As the ultimate operators of a superyacht, should crew be involved in a new-build project and, if so, how? In The Superyacht New Build Report, published in January 2019, we asked captains the following question:  How can crew add value to a shipyard during a new construction project? And what advice would you give to crew during this process?

Mattia Belleri, build captain Baltic 142 Custom (under construction)
Crew can add value in many ways. They spend time on the boat more than anybody else so, they have a different and complete view on what actually happens on board, as well as when the sea pushes the boundaries.

Of course, every crew are different, but they do have a material understanding of the daily issues on board, more than other parties involved in a new-build project. This is important when it comes to maintenance, handling, layout and space requirements, and living on board; for example, ease of access, reliability of deck manoeuvres, cleaning or substitution of parts, as well as anything to do with practical matters. There is always a great focus on safety during a build, and the direct and indirect experience of crew on this fundamental topic could be significant on many levels.

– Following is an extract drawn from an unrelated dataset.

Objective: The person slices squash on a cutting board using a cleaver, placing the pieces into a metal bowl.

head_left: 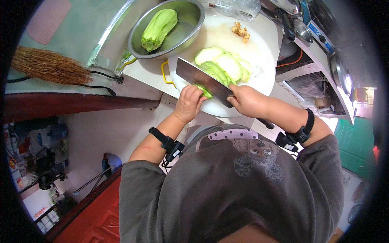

We understand how to operate things with all the relevant implications of loads, timings, dangers and sequences. Crew also have the important experience of real-life comparison with other yachts and other crews’ feedback. I am an engineer myself, and the feeling I have is that practical experience should be valued as much as scientific knowledge in some areas; this is particularly important in phases such as early engineering, commissioning, servicing and warranties. I think experienced crew can play a very important role in filling the gaps between the theoretical and the practical.

Crew are the link between the final user and the maritime world. They have relationships with the owners as much as they have with the shipyard’s management, engineers and labour, or suppliers. Therefore, the crew can connect the lines between them all. They can navigate any potential miscommunication and tie up any loose ends. They are the glue. Most importantly, crew have the knowledge of how owners like to use and enjoy their yachts, so they can help in many of the specific, customised and precise choices.

[Crew] have relationships with the owners as much as they have with the shipyard’s management, engineers and labour, or suppliers. Therefore, the crew can connect the lines between them all.

What advice would I give to crew during this process? Study a lot! It’s important to look for new products and to keep pace with the latest technology. Also, make sure to have open communication with the shipyard on many levels: this will be a win-win for both the project and the shipyard in the long run.

I would also advise to be patient – very patient – and understand that a new build is a very big project, with a lot of people involved. Try to be a part of the whole thing, be humble and listen to all parties. Stay strong on important issues such as safety and maintenance, but also be flexible on things that can change.
Enjoy the process as much as you can, value the opportunity that comes with the effort and commitment. You should also appreciate other benefits of the process, such as the interaction with great partners, the personal growth and the steep learning curve you will experience.